It’s the day after Valentine’s Day. I’m still dateless, but I’m working on
changing that.
Sitting directly across from me at my favorite
coffeeshop are two young people who are obviously meeting in person for the
first time. Online dating in
action. They’re awkward, a little
nervous, but they seem to be enjoying each other’s company. I don’t know who they are, what website
they used, or if they’re just pretending to like each other. All I know is that they are both users
of some dating website and they had enough in common to meet for a date.
They used their noggins: Meet in a public place.
Online dating was a taboo for so long because
there was no way to know if the beautiful person you were talking to was
actually the person they presented themselves to be. There have been too many stories over the years of people
befriending another online, only to turn out to be murderers, child molesters,
or just general perverts.
It’s terrifying, but all too true. Who are you actually talking to?
~
I think the two across from me are hitting it off
pretty well. They’re talking about
video games, and earlier they were talking about Star Wars. I heart nerd love.
~
“Hey Anonymous! I’m a little worried about meeting a date from online. How do I know they’re not going to spike
my drink and murder me?” asks a reader.
Well reader, you don’t.
“I’m never going to do it. Screw this,” they reply.
No no no.
Yes you are.
“No.
Not if I can’t get some kind of assurance that they’re not a psycho
killer."
"Qu’est-ce que c’est?”
Sorry, it’s impossible to categorically determine
whether or not someone is a serial killer. Impossible, unless you take the time and do your
homework. There are some really
simple things you can do to try to find out if someone is who he or she says
they are. Everyone’s profile (mine
included) gives you a glimpse of who they are and what they do. If you know their name and their
occupation, you get on that Google-thingy and you go hunting.

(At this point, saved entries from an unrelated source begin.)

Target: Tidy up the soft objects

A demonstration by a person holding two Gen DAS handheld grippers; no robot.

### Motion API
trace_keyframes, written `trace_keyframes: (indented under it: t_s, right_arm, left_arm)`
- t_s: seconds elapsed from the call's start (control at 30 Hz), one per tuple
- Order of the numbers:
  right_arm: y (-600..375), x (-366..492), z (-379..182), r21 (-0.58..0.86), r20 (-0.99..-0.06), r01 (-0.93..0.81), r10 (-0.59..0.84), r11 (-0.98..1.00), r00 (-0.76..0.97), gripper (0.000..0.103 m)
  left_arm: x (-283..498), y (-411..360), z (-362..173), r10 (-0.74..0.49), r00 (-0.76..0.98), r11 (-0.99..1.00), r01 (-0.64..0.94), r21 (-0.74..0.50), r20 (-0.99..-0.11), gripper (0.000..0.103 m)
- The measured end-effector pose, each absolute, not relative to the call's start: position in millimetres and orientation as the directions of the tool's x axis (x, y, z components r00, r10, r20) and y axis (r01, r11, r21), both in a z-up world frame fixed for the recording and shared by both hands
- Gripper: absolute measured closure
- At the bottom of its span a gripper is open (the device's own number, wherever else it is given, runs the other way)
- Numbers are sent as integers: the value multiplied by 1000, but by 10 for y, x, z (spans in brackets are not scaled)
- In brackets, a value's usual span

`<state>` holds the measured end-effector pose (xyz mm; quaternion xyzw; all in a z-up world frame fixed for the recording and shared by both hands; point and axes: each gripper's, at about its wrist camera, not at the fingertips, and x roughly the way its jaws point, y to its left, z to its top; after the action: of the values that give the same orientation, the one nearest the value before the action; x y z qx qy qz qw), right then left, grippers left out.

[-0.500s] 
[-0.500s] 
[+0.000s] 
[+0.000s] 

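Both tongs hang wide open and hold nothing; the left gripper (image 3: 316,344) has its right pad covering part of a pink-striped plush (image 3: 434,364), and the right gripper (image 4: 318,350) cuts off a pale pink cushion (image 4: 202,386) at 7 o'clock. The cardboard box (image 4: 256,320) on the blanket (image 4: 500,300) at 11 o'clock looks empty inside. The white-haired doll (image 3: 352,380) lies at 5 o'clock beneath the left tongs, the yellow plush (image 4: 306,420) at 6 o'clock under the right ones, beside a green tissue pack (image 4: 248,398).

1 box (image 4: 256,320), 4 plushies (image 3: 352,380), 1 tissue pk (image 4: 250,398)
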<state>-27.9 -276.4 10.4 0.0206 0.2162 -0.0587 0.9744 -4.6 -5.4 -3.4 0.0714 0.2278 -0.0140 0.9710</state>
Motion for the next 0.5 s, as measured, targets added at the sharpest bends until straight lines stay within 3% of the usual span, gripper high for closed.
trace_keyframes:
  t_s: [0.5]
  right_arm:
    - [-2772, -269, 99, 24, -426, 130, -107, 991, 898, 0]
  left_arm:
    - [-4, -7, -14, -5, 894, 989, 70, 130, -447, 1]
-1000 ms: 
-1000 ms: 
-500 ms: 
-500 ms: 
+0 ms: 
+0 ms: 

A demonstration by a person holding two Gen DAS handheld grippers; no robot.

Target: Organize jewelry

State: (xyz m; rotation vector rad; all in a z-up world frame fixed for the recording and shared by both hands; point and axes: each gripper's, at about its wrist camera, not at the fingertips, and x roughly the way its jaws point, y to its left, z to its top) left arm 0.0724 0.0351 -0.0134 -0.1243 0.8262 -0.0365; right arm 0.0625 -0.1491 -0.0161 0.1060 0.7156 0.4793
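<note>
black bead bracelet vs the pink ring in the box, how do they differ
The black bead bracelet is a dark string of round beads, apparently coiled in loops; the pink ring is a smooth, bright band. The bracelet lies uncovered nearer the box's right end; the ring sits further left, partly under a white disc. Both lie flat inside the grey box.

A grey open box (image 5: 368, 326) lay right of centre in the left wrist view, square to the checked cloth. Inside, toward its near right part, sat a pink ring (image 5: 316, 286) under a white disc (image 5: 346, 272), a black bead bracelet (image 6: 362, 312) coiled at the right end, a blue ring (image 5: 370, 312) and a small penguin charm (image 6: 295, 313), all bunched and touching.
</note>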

When someone messaged me out of the blue, I had a
really hard time believing that someone so, well, so hot and smart wanted to
talk to me. I’m not ugly, and I’m
not unintelligent, but damn.
So what did I do? I got her name, trolled her profile for her occupation and
location, and I went digging through the murky waters of the interwebs.
Step 1: Google [first name] [job] [location]
Step 2: Click on “Images” – if they or their job has a
website, it’s very likely that it will make it there. Try to match it with their dating profile.
Step 3: If you’re not lucky with the images, you just go
through the search listings. If
it’s a common name or a large metropolitan area, you’ll probably have to go
many pages deep into the listings.
Step 4: If you see someone with the right first name and
right job, google their full name and repeat steps 2 & 3.
If you’ve struck out, try some variations on job
title or location. Have you ever
googled yourself? It may take a
little while, but you will find yourself eventually. You’ll probably find more about yourself than you would like
to be on the Internet, but this is about finding other people.
If you are interested in more information about
protecting your own privacy, check out the Federal Trade Commission’s site. You also should go to www.spokeo.com and make sure you get yourself
removed. That may be the single
scariest site on the entire Internet.
Find yourself, then go here: http://www.spokeo.com/privacy.
No first date needs that much
information about you.
BTW, I love how “google” is now a culturally
acceptable verb. I genuinely do – we
were witness to an epic etymological evolution and that’s is pretty awesome.
Unfortunately, I cannot condone carrying a weapon
with you on your first date, except for pepper spray of course. Most women do, or at least should,
carry this with them. Please check
your local laws to make sure it is not considered a concealed weapon, but I
might carry that shit anyway if I were you. Just don’t get trigger-happy and hit a nice guy…
![]() |
| Not cool. (Thank you: Periscopepost.com) |
Most importantly, make sure you meet for the
first time in a public place. If
it’s night, make sure it’s well lit or at least busy enough that you can be
noticed.
And of course, when you’re messaging each other
before you actually meet, it’s a-ok to say something along the lines of “you’re
not a serial killer, right?” Every
single person who has ever gone on an online date has thought of it, and
hopefully everyone does their due diligence on their prospective dates.
You could always just ask their full name and get
an official background check done.
It can be done online. If
you’re willing to invest the time and money into it, it is a nearly fool-proof
way to make sure they aren’t wanted criminals, registered sex offenders, or
Santorum-ites.
![]() |
| My brain is thiiiiiiissssss big! |
Unfortunately this is all a little moot for me at
the moment, considering I have yet to have an actual date. That does not change the importance and
necessity for doing a little pre-date legwork.
Which of the following two seems worse?
1) A great date turns out to be a registered sex offender.
2) A lousy date turns out to be just a nice guy you don't like.
If you said number 2, maybe you should go read
this: ABC News - Scary Online Dates
It’s arguable that people will go further out of
their way for sex than they will for money. All I can do is preach prudence and caution. If you’re too pragmatic to believe that
someone may have ulterior motives, I can’t help you. I just wish you safety and good luck.